SYDNEY — United States Marines stationed in Australia’s north aren’t just in the Top End to train, says their commanding officer.

The United States Marine Corps Colonel David Banning insists his troops are ready for action.

The declaration comes as Defense Minister Peter Dutton hints that while maintaining peace is a “first priority”, the visiting Darwin-based force could soon swell amid growing Indo-Pacific tension.

Dutton says there’s no sense pretending Australia could out-stock or defeat a large foreign enemy and the time may be right to look, along with the Americans, at “locating additional assets in our country”.

Around 2200 US servicemen and women have so far been posted to the Northern Territory this dry season already.

As part of the ongoing posture initiative to promote regional stability, they’re the 10th such annual Marine Rotational Force deployment.

Prime Minister Scott Morrison, Senator Sam McMahon (L) Brigadier Ashley Collingburn (2nd-R), Col. David Banning US Army (R) during a visit to Australian Army base Robertson Barracks, in Darwin, April 28, 2021. (Charlie Bliss/AAP Image)

And while traditionally tasked with fostering teamwork with the Australian Defense Force and helping bolster ties with Australia’s neighbors, Banning is clear that the contingent has a third duty.

If required, they’ll respond to crisis.

“As military members, it’s our job to be prepared for the greatest range of what-if possible,” Banning said.

“This is to demonstrate the strength of the US-Australian alliance and the US commitment to the region.”

That could include humanitarian assistance, disaster relief, evacuation missions, reinforcing US embassies or military operations.

Darwin’s location just south of more than a dozen Asian countries and some of the world’s busiest shipping lanes makes it a strategic stepping-off point.

“It’s a very important location, it’s a very important region and that’s why this force is here,” Banning says.

The United States’ presence gives its decision-makers a choice should trouble erupt.

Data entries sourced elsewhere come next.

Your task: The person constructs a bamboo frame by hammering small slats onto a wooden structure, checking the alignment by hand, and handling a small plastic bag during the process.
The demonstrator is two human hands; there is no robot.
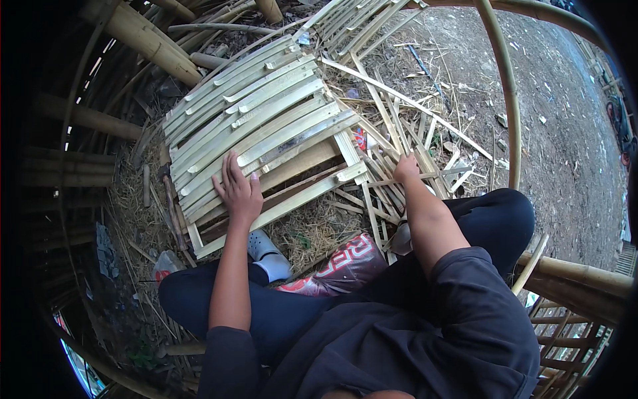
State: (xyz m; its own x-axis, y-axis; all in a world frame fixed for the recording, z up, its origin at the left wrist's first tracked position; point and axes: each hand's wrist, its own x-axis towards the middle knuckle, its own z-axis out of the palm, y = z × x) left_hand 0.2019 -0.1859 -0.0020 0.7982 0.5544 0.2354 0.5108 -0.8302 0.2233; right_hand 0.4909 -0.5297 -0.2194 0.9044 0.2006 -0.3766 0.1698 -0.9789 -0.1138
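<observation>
A panel of split bamboo slats [259, 113] lies on the ground in front of me, nailed across pale wooden rails. My left hand [237, 189] rests flat on its near edge, fingers spread, holding nothing. My right hand [406, 166] reaches into a loose heap of thin bamboo strips [399, 133] to the right of the panel, fingers closed around one strip there. I sit with my knees apart, in dark trousers and a dark top.
A grey clog [269, 255] is on my foot below the panel. A red and black bag [345, 263] lies between my legs. Thick bamboo poles [149, 41] lie at the upper left, a bent bamboo pole [508, 93] at the right, bare dirt beyond.
</observation>
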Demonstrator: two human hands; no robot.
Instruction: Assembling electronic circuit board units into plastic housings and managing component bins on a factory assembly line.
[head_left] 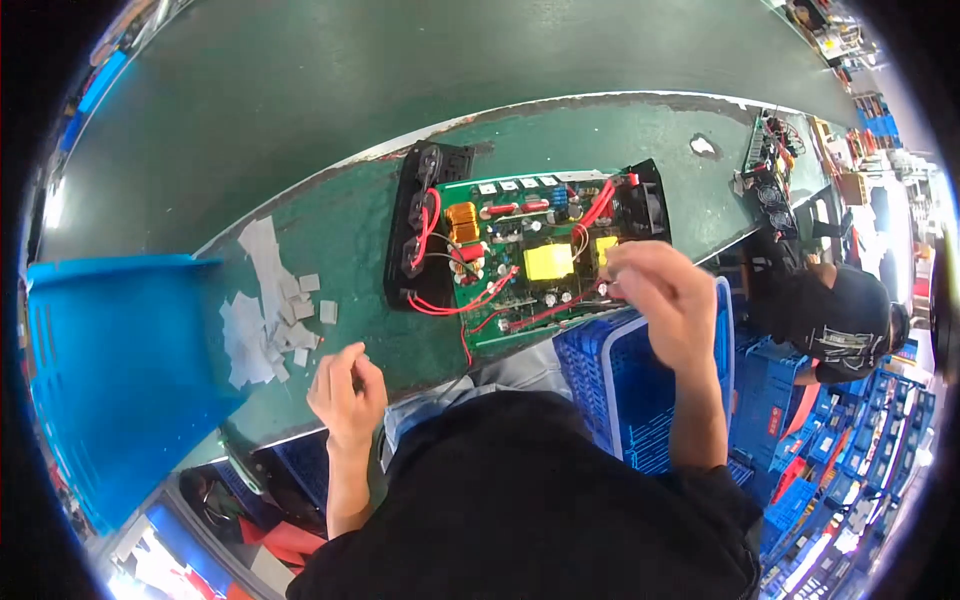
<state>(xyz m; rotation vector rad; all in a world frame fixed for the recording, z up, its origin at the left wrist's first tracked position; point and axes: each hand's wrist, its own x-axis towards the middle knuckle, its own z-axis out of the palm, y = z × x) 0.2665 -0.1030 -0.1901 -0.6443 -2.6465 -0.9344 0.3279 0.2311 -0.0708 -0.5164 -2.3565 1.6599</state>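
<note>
A green circuit board (515,235) lies on the bench in front of me, with a yellow transformer (548,262), a copper coil (462,222) and red wires on it. A black panel with round sockets (412,235) stands at its left end, and a black fan (655,200) at its right. My right hand (672,305) is over the board's near right corner, fingertips pinched by the red wiring; whatever is between them is hidden. Over the bench's near edge, apart from the board, my left hand (348,400) has its fingers curled closed; their inner side is hidden.
White paper scraps and small pale squares (290,310) lie left of the board. A blue sheet-like panel (120,360) stands far left. Beside my right arm is a blue crate (640,390). More fans and wiring (770,185) sit far right, where another person (840,320) is.
</note>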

“When you talk about being able to have a military capability in a position to respond to crisis or contingency, where you start from dictates the range of possible options,” Banning says.

The decade-old deployment under the 70-year-old ANZUS Treaty isn’t the first time Marines have been based in Australia.

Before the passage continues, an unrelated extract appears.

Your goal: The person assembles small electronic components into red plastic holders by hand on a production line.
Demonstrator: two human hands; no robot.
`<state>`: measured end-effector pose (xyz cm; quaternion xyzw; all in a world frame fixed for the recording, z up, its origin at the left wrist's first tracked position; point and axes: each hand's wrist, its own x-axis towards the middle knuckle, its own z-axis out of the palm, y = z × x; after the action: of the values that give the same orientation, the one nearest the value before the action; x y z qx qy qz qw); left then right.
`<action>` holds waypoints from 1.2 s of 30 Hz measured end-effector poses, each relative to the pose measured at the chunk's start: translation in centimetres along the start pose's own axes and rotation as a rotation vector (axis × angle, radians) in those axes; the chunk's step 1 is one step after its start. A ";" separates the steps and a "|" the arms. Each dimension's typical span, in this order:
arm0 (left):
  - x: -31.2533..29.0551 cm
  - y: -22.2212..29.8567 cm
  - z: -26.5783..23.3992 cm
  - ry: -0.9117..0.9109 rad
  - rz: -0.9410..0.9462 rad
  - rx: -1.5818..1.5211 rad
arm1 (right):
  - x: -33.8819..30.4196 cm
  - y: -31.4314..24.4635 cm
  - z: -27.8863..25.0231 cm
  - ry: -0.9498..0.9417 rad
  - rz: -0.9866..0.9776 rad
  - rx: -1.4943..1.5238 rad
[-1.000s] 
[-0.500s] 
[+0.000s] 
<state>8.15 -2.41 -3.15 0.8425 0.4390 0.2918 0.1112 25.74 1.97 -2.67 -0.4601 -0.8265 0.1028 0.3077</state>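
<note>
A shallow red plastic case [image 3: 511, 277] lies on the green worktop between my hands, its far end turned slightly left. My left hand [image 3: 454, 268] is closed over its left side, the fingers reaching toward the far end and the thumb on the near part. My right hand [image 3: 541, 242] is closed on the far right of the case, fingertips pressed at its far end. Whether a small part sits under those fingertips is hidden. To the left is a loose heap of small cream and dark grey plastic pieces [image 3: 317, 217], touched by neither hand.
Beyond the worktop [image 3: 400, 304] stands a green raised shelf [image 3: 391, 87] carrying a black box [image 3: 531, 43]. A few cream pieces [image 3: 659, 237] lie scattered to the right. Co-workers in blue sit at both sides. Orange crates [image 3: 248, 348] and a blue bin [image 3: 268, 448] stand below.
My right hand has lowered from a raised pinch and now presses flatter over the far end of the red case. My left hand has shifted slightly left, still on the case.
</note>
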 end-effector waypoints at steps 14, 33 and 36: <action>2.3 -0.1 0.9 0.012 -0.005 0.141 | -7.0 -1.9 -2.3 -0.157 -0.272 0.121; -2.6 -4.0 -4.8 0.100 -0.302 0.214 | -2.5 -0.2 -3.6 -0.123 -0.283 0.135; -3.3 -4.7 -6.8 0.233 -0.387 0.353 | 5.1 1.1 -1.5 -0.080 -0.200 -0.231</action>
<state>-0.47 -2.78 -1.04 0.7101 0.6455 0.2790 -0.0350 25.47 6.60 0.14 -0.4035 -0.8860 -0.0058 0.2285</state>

“From a Marine Corps specific perspective, we’ve had a very deep relationship with Australia since World War 2” Banning says.

Tens of thousands of Marines called Australia home-away-from-home during the Pacific campaign against the Japanese.

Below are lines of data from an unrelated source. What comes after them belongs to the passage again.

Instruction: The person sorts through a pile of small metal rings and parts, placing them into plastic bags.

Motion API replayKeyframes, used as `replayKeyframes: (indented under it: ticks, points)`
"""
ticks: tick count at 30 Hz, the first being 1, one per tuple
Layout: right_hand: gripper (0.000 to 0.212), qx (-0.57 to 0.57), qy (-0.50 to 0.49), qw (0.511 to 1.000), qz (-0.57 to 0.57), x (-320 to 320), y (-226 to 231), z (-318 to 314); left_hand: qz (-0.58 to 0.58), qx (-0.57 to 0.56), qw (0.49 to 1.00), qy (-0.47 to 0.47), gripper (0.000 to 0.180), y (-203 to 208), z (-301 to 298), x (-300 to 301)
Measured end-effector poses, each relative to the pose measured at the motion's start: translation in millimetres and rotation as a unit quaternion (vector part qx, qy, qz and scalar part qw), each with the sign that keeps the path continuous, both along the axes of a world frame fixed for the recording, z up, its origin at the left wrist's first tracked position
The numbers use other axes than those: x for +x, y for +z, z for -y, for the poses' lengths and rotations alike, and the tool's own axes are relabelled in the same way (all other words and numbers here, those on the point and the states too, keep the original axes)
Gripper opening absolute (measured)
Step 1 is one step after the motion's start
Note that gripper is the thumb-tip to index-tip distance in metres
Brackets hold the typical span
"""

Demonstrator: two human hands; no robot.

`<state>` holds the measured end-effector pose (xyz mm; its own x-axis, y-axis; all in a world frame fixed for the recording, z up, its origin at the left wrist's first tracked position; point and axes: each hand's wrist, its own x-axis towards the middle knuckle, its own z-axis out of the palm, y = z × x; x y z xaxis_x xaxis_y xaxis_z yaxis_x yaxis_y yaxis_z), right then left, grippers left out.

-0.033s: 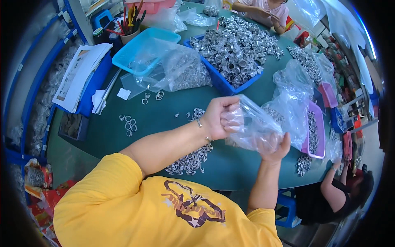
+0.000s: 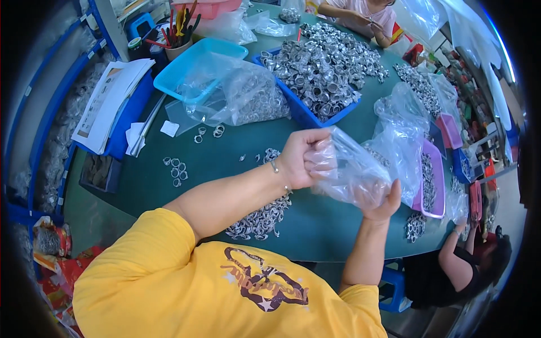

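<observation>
A clear plastic bag (image 2: 356, 177) is stretched between my two hands above the green table (image 2: 220, 163). My left hand (image 2: 307, 160), with a thin bracelet at the wrist, is closed round the bag's left side. My right hand (image 2: 383, 201) grips its lower right end with the thumb up; its fingers show blurred through the plastic, and I cannot tell if they are inside or behind it. Below my left wrist lies a pile of silvery rings (image 2: 259, 222). Just past the bag stands a larger clear bag (image 2: 397, 141) with metal pieces in it.
A blue bin (image 2: 298, 107) heaped with metal rings stands at the back middle. Left of it are a turquoise tray (image 2: 169, 79) and a filled bag (image 2: 253, 96). A purple tray (image 2: 437, 211) sits at the right. Two other people are at the table, far side and right.
My right hand has shifted slightly to the right, and the plastic bag has moved a little with it. My left hand has barely moved.
</observation>
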<state>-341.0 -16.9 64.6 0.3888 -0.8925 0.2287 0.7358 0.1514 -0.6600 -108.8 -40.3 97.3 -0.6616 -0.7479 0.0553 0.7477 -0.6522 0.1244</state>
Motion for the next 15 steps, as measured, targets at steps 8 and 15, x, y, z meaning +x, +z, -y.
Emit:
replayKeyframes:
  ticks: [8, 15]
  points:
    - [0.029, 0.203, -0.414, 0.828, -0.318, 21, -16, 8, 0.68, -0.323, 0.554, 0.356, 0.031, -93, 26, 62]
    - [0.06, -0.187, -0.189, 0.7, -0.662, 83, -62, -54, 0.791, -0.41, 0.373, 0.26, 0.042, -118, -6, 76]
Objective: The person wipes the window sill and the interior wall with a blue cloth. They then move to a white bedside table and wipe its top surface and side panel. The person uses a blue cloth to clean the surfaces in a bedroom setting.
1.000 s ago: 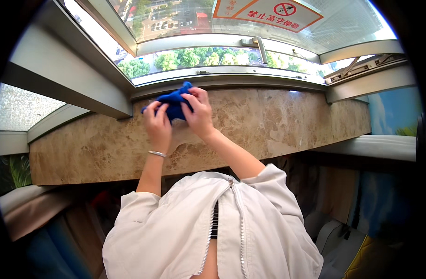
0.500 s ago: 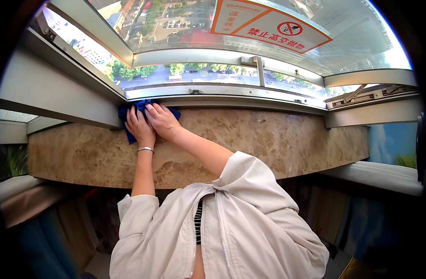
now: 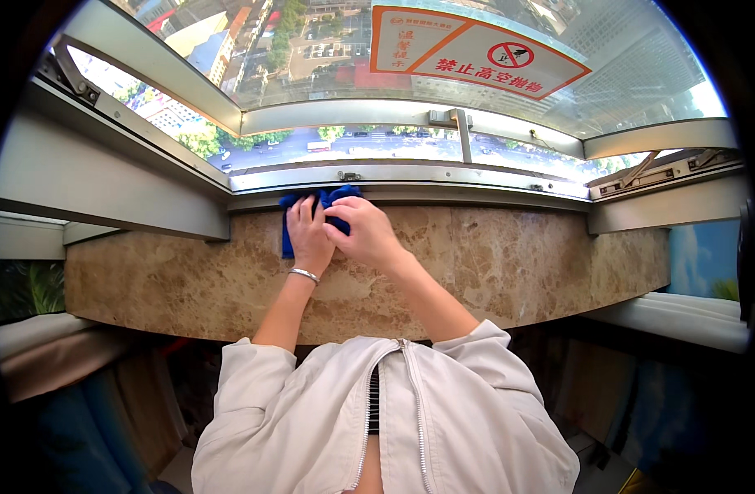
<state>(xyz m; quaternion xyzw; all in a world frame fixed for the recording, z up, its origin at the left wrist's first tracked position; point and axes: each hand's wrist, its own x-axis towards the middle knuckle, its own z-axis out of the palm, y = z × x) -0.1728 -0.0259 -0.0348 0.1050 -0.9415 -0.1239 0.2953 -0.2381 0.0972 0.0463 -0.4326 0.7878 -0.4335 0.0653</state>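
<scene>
A crumpled blue cloth point(image 3: 288, 241) lies at the back of the brown marbled window sill point(image 3: 476, 267), up against the metal window frame point(image 3: 427, 183). My left hand point(image 3: 310, 236), with a silver bangle at the wrist, presses on the cloth and grips it, fingers pointing toward the frame. Close beside it on the right, my right hand point(image 3: 368, 232) has its bent fingers closed on the cloth's right part. The two hands nearly touch. Part of the cloth is hidden under my fingers.
Beyond the frame, a window sash point(image 3: 344, 113) tilts outward with a handle point(image 3: 461, 136) and an orange-bordered warning sticker point(image 3: 476, 51). A street far below shows through the gap. Metal posts stand at both sides; a small metal catch point(image 3: 349, 176) sits on the frame.
Both hands have moved right along the frame with the cloth, away from the left corner. My right hand has shifted from against the left hand to the cloth's right side.
</scene>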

The First Marine Division’s song is Waltzing Matilda and its banner features the four stars of the Southern Cross.

“The hospitality Australia extended to the Marines, where Melbourne families adopted us and then wrote letters back to young Marines’ parents, it’s really moving,” Banning says.

“For Marines, in particular, the relationship with Australia is deeply personal.”

Commander of the Australian Defense Force’s northern headquarters Australian Army Colonel Marcus Constable says the Marine rotations are welcomed by the rank and file.

After quarantining at a secure facility, the Americans live and work with the Australian Defense Force at bases in and around Darwin. It can’t help but forge a bond.

“We eat in the same mess halls and attend the same gyms,” Banning says.

Defense Minister Peter Dutton hints that while maintaining peace is a “first priority”, the visiting Darwin-based force could soon swell amid growing Indo-Pacific tension. (Mick Tsikas/AAP Image)

“It really is one of the deeper benefits of the rotation, that those friendships continue to grow.”

The engagement also includes volunteering at schools and in Indigenous communities and participating in ANZAC Day.

“Most Territorians know that during the bombing of Darwin in World War II young Americans died here too,” says Northern Territory Chief Minister Michael Gunner.

“And we saw during Cyclone Marcus in 2018 both ADF personnel and Marines out cleaning up the place we call home.

“These are people who give back.”

Marine corporal Alexander Lorenzini, 23, says the Top End’s balmy dry season is almost as good as the chance to collaborate with the ADF.

“After quarantining, I realized every day was a perfect day for the beach or a round of golf,” he says laughing.

“We’ve had so much fun getting out and about and meeting people in Darwin, and we’ve even seen the Jumping Crocs on the Adelaide River.”

But Corp Lorenzini is also quick to point out the deployment isn’t just fun in the sun. He says and his fellow Marines are focused on improving what he calls interoperability between the USMC and ADF.

While here, in late June, the Marines will also train with a visiting contingent of Japanese soldiers.

Exercise Southern Jackaroo 2021 will help the USMC, ADF and Japanese Ground Self-Defense Force build skills in a range of disciplines including infantry, aviation, artillery and combat engineer training.

That’ll also include the US-Australian war game Talisman Sabre, from late June to mid-August, and the Marine-specific live-fire, high-end warfighting Exercise Koolendong, with the Australian Army in August.